I also got to have lunch with my good friend Steve who lives in the area. Not bad for a short trip.

Time Machine


I have issues of The Economist stacking up. Unless I am on planes I rarely find time to give them the attention they deserve. I recently picked up one from March 31.

The Economist usually has some articles for which the topics are timeless but much of the writing focuses on current events in the world, including the U.S. Scanning these articles was like using Mr. Peabody’s WAYBAC Machine and traveling to the recent past. These events took place approximately 5 months ago. Amazing how little progress has been made on some key domestic issues.

Some examples:

“Democrats are wrestling with the president over Iraq and much else”

“Mr.
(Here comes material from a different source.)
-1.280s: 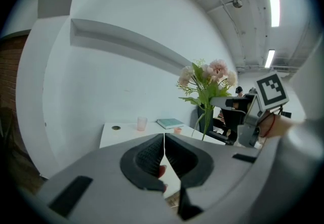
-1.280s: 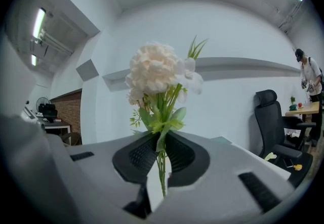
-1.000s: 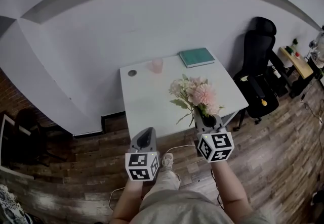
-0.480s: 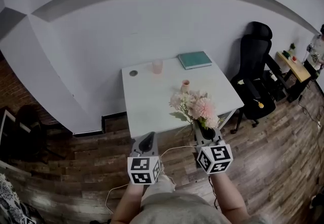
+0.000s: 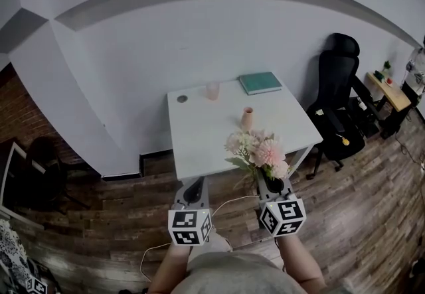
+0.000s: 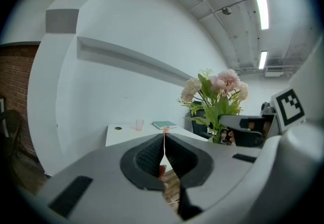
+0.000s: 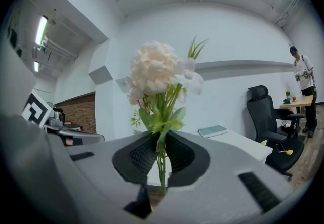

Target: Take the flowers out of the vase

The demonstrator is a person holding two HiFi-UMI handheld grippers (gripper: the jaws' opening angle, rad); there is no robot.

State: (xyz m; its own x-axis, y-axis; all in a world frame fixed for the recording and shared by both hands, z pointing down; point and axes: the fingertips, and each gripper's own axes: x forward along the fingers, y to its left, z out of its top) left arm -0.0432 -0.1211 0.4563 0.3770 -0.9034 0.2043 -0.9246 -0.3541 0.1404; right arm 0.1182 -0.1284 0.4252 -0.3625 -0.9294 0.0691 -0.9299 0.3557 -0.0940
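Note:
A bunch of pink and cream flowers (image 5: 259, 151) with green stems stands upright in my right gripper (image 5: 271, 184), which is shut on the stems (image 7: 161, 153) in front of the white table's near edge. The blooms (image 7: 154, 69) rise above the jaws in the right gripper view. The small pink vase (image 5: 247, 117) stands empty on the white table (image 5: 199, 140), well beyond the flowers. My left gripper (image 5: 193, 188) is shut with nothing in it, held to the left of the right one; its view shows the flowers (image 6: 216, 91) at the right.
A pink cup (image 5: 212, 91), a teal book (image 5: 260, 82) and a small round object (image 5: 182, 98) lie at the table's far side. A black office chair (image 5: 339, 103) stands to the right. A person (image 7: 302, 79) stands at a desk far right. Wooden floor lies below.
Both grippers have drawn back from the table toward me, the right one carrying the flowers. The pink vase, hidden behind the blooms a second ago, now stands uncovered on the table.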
Gonzales is a worthy target….had he an ounce of integrety, he would have resigned long ago…”

“The war in Iraq is being pursued with “an arrogant self-delusion reminiscent of Vietnam”
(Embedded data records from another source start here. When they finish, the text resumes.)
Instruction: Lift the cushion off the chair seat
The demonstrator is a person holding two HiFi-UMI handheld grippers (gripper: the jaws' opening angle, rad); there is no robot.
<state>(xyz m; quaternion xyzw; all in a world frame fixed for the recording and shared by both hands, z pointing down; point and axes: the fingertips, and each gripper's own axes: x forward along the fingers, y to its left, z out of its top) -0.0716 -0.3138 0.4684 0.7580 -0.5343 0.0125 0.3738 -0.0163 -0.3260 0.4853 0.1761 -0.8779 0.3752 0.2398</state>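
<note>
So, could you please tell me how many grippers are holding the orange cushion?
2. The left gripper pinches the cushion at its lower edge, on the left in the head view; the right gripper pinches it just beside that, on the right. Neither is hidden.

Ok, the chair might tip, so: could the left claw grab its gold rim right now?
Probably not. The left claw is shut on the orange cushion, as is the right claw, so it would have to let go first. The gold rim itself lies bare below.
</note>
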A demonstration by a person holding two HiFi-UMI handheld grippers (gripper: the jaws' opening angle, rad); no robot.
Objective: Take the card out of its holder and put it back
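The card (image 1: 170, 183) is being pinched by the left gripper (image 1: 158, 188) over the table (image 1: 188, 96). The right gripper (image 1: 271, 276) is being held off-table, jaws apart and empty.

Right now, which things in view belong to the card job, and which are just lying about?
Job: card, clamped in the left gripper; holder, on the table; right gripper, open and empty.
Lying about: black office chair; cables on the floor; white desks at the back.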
There is also mention of the controvesies over the domestic surveillence policy and GITMO.

Some progress has been made since March. France elected a president, Iran freed the Britsh sailors it captured and David Hicks no longer resides at GITMO.

I would say less progress has been made than more.

With several issues remaining to be read, the WAYBAC machine will be in use for quite some time.

Thursday Night is Dance Night


…at least in Evanston, IL. A number of local businesses sponser 45 minutes of dance lessons followed by 90 minutes of a live band. There has been salsa and cajun the last two weeks. Tonight was swing. The band was Bopology. The setting was downtown Evanston. The place was hoppin’.

People of all shapes, sizes and ages were just having a whole lot of fun. There were a few excellent dancers including a man who had to at least be in his 80’s. Lots of different styles amoung the better dancers. One guy was all speed. His steps were a blur but letter perfect and his partners seemed overjoyed. Another man was great footwork and smooth. He really knew how to lead as he demonstrated with multiple partners. The women were twirling, hips were shaking and smiles were beaming. A number of folk were there as singles and danced with whomever was available. Kids danced with parents. Even babies and at least one dog got into the act.

My wife and I got in as well. I am normally a surprisingly adequate jitterbugger but after an hour of intense raquetball, my aged back stiffened and I mostly moved gingerly as my wife danced with vivre.